Being The Source Of API Truth At Your Organization

When doing web services and API inventory at enterprise organizations I always come across one or two individuals or groups who are the keepers of the APIs, schema, and related knowledge and truth within the organization. It is the new version of the database keepers within large organizations, but instead of it just being just about data, it is about access to all types of resources, including data, content, algorithms, network, and other infrastructure elements. Being the API knowledgebase, directory, and source of truth within an organization takes a lot of work, but it is something that will pay off down the road when it comes to actually getting things done within an organization.

I have had a database of APIs since 2011, but it has mostly been for my discovery only. Historically I have published some of these to GitHub, and I’m working on different ways of making them available via search, but now that I’m working at Postman, I am considering making them available in different ways via Postman workspaces, and collections. Ideally, API providers would publish their own API definitions to Postman to the Postman API network, so I could just rely on API provider verified collections, but until that day I'll keep working on crafting them myself. Even once I have a complete API collection, I still find that my way of organizing a collection, and pre-populating Postman environment with certain variables often goes far beyond what most API providers will offer up in their own collections.

I’m looking for some of my hand-crafted Postman Collections and Templates to become the source of truth when it comes to some of the APIs I'm telling stories about.

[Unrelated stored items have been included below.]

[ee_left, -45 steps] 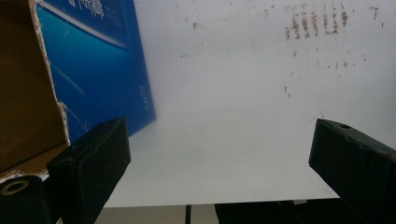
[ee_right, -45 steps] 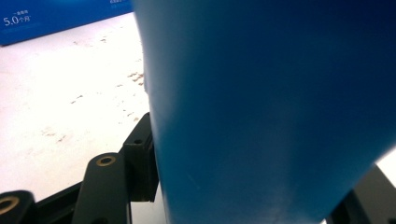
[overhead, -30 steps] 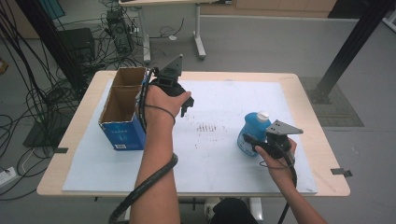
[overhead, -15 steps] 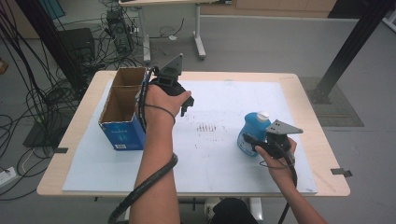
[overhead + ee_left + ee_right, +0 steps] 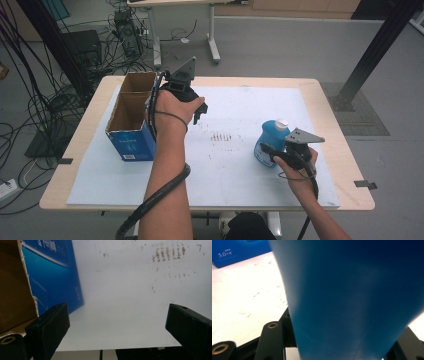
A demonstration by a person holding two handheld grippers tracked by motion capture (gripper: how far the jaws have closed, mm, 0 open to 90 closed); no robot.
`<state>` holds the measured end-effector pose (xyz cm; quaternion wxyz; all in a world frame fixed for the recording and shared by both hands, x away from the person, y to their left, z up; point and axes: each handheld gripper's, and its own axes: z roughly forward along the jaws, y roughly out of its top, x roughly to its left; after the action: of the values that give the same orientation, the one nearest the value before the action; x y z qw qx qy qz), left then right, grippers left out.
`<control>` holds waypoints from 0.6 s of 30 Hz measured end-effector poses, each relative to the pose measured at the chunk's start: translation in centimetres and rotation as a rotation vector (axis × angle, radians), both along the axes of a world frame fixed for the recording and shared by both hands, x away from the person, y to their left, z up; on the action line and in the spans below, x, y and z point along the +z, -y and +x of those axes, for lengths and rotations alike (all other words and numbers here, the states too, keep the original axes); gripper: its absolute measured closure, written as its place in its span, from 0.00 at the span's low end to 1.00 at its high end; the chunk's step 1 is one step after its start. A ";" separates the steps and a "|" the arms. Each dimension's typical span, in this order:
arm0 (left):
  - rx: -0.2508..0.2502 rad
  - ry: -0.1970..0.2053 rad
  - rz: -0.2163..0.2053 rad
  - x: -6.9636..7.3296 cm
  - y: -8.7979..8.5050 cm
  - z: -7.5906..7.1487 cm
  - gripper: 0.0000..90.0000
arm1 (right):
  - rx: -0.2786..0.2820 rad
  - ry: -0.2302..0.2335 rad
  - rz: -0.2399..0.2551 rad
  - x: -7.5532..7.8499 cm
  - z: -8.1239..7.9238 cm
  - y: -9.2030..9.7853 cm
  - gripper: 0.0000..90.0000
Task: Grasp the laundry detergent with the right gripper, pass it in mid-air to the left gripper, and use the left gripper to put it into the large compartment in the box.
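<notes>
A blue plastic bottle (image 5: pixel 270 138) with a white cap stands upright on the right of the white mat (image 5: pixel 235 170). My right gripper (image 5: pixel 272 150) is shut on its lower body from the near side. Up close in the right gripper view, the bottle (image 5: pixel 352 297) sits between the black jaws. My left gripper (image 5: pixel 198 108) hovers over the mat just right of an open cardboard box (image 5: pixel 131 120) with blue sides. Its jaws stand wide open with nothing between them, and in the left gripper view (image 5: pixel 117 325) the box's blue wall (image 5: pixel 50 272) is beside the left jaw.
The box has two compartments, and what I can see of them looks bare. Brown smudges (image 5: pixel 222 136) mark the mat's middle. The wooden table (image 5: pixel 345 165) ends close to the right hand. Cables and a desk frame (image 5: pixel 212 35) lie on the floor behind.
</notes>
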<state>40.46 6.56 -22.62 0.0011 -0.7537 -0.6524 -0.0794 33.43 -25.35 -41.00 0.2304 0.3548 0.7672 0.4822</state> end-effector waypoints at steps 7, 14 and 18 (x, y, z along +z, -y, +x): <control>-0.001 -0.005 0.003 0.0 0.0 0.0 0.07 | -0.003 0.001 0.000 0.0 -0.1 0.0 0.49; -0.002 -0.006 0.004 0.0 0.0 0.0 0.07 | 0.000 0.003 -0.002 0.0 0.0 0.0 0.50; -0.003 -0.003 0.001 0.0 0.1 0.0 0.07 | -0.002 0.004 -0.002 0.0 -0.1 0.0 0.50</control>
<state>40.48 6.43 -22.66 0.0024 -0.7548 -0.6512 -0.0784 33.37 -25.33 -41.01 0.2328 0.3541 0.7669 0.4820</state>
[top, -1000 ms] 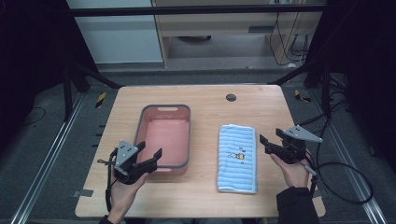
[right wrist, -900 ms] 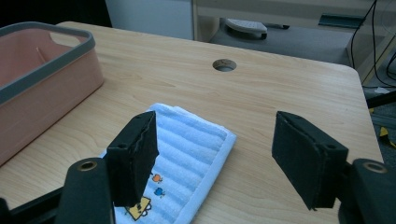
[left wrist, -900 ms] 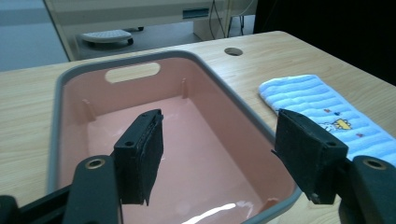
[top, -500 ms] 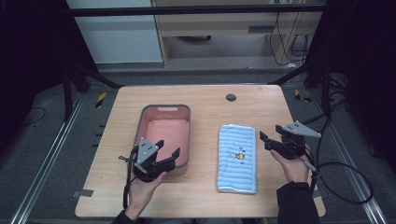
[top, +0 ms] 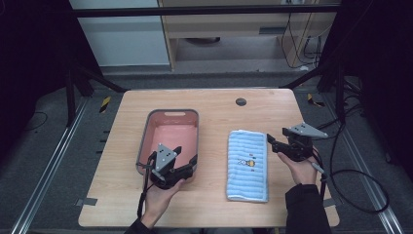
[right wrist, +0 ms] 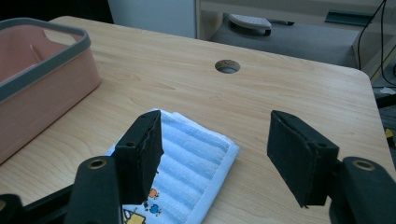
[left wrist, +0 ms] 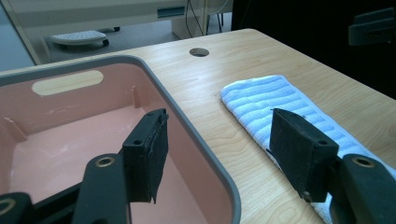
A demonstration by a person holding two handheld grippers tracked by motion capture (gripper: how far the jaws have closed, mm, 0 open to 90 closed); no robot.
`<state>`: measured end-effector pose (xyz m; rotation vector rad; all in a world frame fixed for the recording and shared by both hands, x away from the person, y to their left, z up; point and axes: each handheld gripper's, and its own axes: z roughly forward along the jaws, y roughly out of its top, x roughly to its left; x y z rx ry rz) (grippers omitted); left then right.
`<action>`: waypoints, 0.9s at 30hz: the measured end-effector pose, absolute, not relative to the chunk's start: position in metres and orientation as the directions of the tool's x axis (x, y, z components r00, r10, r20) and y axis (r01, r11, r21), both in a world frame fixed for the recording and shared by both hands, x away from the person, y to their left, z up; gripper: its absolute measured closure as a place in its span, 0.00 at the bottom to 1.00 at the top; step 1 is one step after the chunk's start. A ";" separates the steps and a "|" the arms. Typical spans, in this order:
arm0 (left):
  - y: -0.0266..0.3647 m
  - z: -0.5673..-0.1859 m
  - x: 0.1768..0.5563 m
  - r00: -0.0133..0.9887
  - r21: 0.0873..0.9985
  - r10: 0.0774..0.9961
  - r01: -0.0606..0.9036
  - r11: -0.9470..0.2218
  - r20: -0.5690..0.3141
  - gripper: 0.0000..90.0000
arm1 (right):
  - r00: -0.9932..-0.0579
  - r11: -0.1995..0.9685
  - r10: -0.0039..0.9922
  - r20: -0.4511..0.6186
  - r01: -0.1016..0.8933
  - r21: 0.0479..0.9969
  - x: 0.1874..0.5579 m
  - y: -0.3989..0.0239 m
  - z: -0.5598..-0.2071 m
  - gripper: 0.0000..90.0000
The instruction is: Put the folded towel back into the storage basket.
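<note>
Blue towel [top: 248, 165] flat on table [top: 219, 105], between pink bin [top: 170, 139] and right gripper [top: 273, 143]; just beside that gripper, untouched. Both grippers' jaws apart, lately narrowing, nothing between; left gripper [top: 187, 163] over bin's near rim.

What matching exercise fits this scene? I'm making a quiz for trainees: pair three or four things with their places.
Things:
1. basin
2. towel
3. left gripper
4. right gripper

Places:
a. at the towel's far right corner, jaws open
b. flat on the table's right half
c. over the basin's near end, jaws open
d. on the table's left half

Pairs: 1-d, 2-b, 3-c, 4-a
</note>
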<state>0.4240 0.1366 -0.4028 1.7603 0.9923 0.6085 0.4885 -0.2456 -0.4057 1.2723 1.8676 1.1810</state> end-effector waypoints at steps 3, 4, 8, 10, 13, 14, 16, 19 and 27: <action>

I don’t just want to be the person people come to for interesting APIs with complete API definitions, I want them to come to me because I am pre-populating them with meaningful values, naming them using more meaningful labels, and making them available via accessible workspaces. Helping uncover some of the more interesting API use cases out there, while also making APIs more accessible to developers, and hopefully even non-technical users. I am all about being the source of truth for important API definitions, helping people not just find the APIs that exist, but also be able to quickly put them to work.

Postman provides a pretty simple and free way to begin organizing API definitions in a very useable way. It is something that you can slowly gather and organize over time, and begin making available to different team members via carefully crafting workspaces. It is something you can start out doing for free, and then as it grows in adoption amongst team members you can sell your boss on going pro or enterprise, depending on the size of your team(s). I’m going to work to better organize my API catalog using Postman collections, teams, environments, and templates, then tell the story along the way. I have a couple thousand APIs I want to organize and make accessible. I’m guessing I am going to learn a thing or two along the way, making for some pretty good stories to tell, and eventually some guides to help other people become the source of truth for APIs within their organization.